Abramoff Allies Keeping Distance
Lobbyist Under Scrutiny for Dealings With Indian Tribes
By Thomas B. Edsall
Washington Post Staff Writer
Monday, November 8, 2004; Page A23
Shortly after Republicans took control of Congress in 1994, tribal leaders of the Mississippi Band of Choctaw Indians approached lobbyist Jack Abramoff with a problem. The tribe's Silver Star Hotel & Casino had barely opened and already legislation was moving forward in Congress calling for Indian casinos to be taxed in the same manner as Las Vegas gambling facilities.
Abramoff knew how to take care of the Choctaws. He convinced the House Republican leadership that it had violated a core principle of the new conservative majority: It had raised taxes. The legislation was scuttled.
Jack Abramoff appeared before the Senate Indian Affairs Committee in September but declined to answer questions. (Dennis Cook -- AP)
With Indian gambling revenue now exceeding $16 billion annually, Abramoff's success saved the tribes hundreds of millions of dollars. Soon, he was representing half a dozen other Indian tribes, some paying his firm $2 million or more a year.

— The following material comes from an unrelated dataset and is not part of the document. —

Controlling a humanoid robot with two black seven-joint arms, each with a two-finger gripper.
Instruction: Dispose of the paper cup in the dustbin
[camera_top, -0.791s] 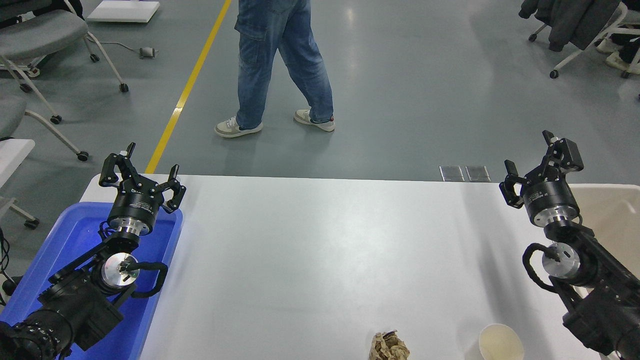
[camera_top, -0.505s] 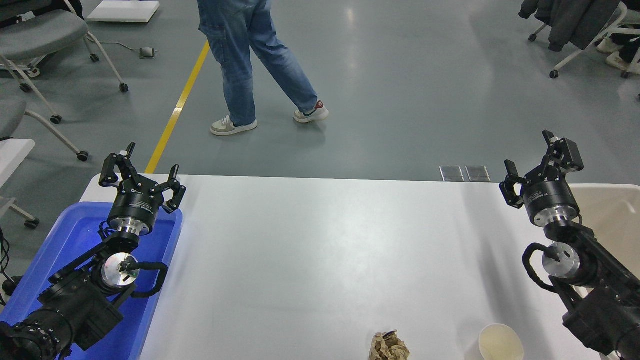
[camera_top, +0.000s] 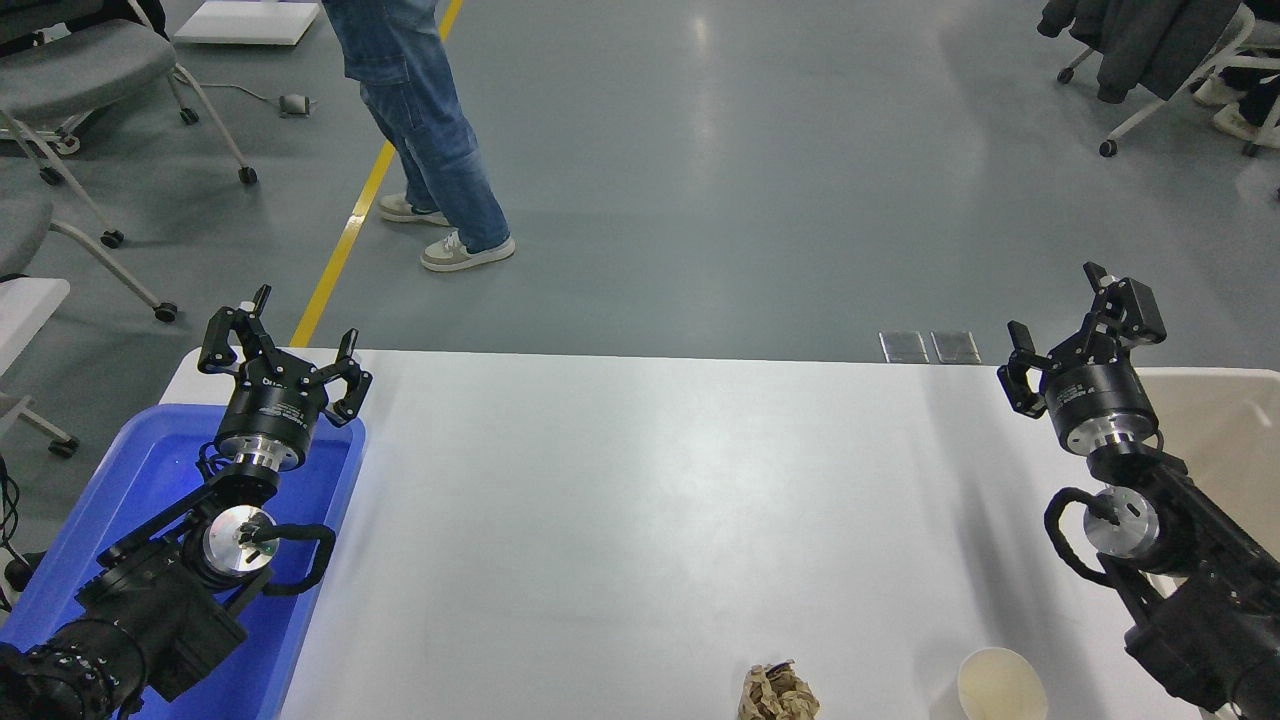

In less than a decade, Abramoff's ties to Republican congressional leaders and powerbrokers in the conservative movement catapulted him into the highest ranks of Washington lobbyists. By 2003, Abramoff's clients -- including the Business Roundtable, Atofina Chemicals, Humana, Primedia Inc. and tribal clients -- paid his law firm $11.57 million in fees, one of the highest such sums in Washington.
Paving the way for Abramoff's rise were his ties to House Majority Leader Tom DeLay (R-Tex.), Americans for Tax Reform President Grover Norquist and former Christian Coalition executive director Ralph Reed.